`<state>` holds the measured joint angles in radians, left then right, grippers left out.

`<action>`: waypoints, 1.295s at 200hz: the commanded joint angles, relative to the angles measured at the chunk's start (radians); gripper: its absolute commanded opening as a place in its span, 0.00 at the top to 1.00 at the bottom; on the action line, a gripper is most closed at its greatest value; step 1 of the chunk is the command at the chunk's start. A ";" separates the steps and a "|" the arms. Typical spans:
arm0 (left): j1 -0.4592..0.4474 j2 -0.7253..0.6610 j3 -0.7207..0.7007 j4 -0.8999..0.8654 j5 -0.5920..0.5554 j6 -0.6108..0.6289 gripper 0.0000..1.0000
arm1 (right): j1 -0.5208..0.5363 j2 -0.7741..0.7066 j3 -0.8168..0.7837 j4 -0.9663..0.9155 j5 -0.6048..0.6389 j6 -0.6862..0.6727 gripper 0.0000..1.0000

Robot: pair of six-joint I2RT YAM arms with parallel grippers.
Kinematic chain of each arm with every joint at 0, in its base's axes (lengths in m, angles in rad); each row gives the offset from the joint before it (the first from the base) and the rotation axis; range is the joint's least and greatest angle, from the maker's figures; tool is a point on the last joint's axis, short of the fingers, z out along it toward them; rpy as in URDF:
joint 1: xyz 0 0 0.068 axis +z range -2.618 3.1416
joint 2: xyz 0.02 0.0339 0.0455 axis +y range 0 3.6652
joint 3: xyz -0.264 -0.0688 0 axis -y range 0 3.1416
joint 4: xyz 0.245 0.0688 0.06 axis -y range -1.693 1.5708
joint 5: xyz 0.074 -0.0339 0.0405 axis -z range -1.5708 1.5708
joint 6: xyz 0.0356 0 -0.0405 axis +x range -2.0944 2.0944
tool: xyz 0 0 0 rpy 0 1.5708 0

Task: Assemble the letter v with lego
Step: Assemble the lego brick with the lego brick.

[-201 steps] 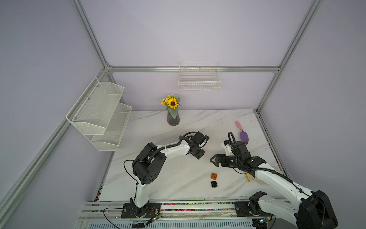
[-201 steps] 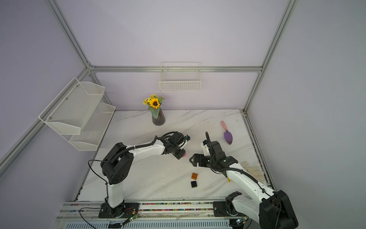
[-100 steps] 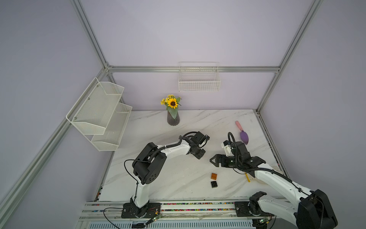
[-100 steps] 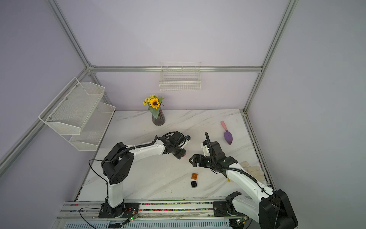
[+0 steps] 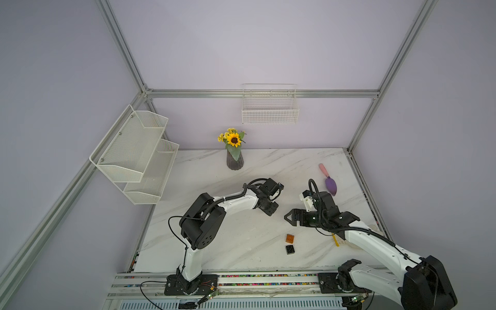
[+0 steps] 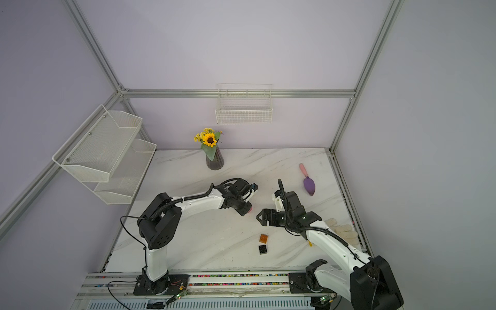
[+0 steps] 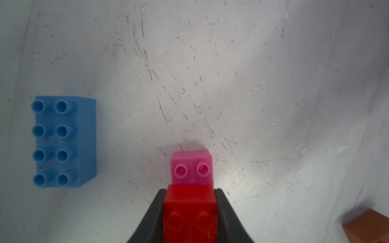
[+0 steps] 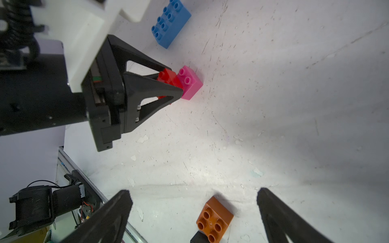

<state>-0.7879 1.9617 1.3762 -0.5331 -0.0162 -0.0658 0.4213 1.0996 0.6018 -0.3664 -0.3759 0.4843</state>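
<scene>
On scuffed white marble table [image 5: 255, 249], left gripper [image 8: 175, 81] clamps red brick [image 7: 190, 212]; right gripper [image 8: 193, 192] gapes

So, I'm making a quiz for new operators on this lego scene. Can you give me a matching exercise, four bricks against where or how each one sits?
Bricks:
1. red brick
2. pink brick
3. light-blue brick
4. orange-brown brick

States:
A. lies alone on the table, all eight studs free
B. clamped between the fingers of the left gripper
C. beside the black brick
D. partly under the red brick, two studs showing

Pairs: 1-B, 2-D, 3-A, 4-C
</scene>
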 commanded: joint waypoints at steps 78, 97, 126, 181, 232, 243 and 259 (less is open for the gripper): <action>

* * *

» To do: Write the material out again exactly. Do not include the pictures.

» Solution:
`<state>` holds the measured joint angles in radians, left then right, grippers left out.

`<action>`: waypoints, 1.295s at 200hz: the commanded joint angles, relative to the angles measured at the chunk's start (radians); gripper: its absolute commanded opening as a place in its span, 0.00 at the top to 1.00 at the bottom; on the action line, a gripper is most closed at its greatest value; step 1 of the chunk is the command at the chunk's start. A ";" separates the steps and a "|" the arms. Typical spans:
arm0 (left): j1 -0.4592..0.4474 j2 -0.7253..0.6610 j3 -0.7207..0.7007 j4 -0.8999..0.8654 j5 -0.5920..0.5554 j6 -0.6108..0.6289 gripper 0.0000..1.0000
arm1 (right): j1 -0.5208..0.5363 j2 -0.7741..0.7066 j3 -0.8168..0.7837 j4 -0.9663..0.9155 j5 -0.6048..0.6389 j6 -0.6862..0.6727 gripper 0.0000..1.0000

Robot: pair of six-joint I2RT YAM arms with parallel grippers.
Kinematic chain of each arm with every joint at 0, in its base's axes (lengths in m, angles in rad); each row gives the offset from the joint before it (the first from the base) and the rotation axis; range is the joint's least and greatest angle, from the maker's figures; tool is a point on the last joint's axis, short of the fingers, z out along it toward them; rpy as in URDF:
joint 1: xyz 0 0 0.068 axis +z range -2.618 3.1416
joint 2: xyz 0.02 0.0339 0.0455 axis +y range 0 3.6652
joint 3: xyz -0.264 -0.0688 0 axis -y range 0 3.1416
joint 4: xyz 0.245 0.0688 0.06 axis -y range -1.693 1.5708
joint 5: xyz 0.074 -0.0339 0.0405 axis -z range -1.5708 1.5708
joint 6: xyz 0.0356 0 -0.0405 axis +x range -2.0944 2.0944
tool: xyz 0 0 0 rpy 0 1.5708 0

Task: Assemble the letter v with lego
Step: Assemble the lego brick with the lego brick.

[-201 steps] 
[-201 steps] 
[-100 steps] 
[-100 steps] 
[+0 steps] 
[+0 steps] 
[+0 steps] 
[+0 steps] 

<state>-0.7879 1.9617 1.3762 -0.5331 -0.0162 -0.0658 0.4213 1.0996 0.6018 -0.3664 -0.3759 0.4843</state>
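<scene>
On scuffed white marble table [image 5: 255, 249], left gripper [image 8: 175, 81] clamps red brick [image 7: 190, 212]; right gripper [image 8: 193, 192] gapes

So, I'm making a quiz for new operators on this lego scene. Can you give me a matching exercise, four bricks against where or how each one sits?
Bricks:
1. red brick
2. pink brick
3. light-blue brick
4. orange-brown brick

States:
A. lies alone on the table, all eight studs free
B. clamped between the fingers of the left gripper
C. beside the black brick
D. partly under the red brick, two studs showing

Pairs: 1-B, 2-D, 3-A, 4-C
</scene>
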 commanded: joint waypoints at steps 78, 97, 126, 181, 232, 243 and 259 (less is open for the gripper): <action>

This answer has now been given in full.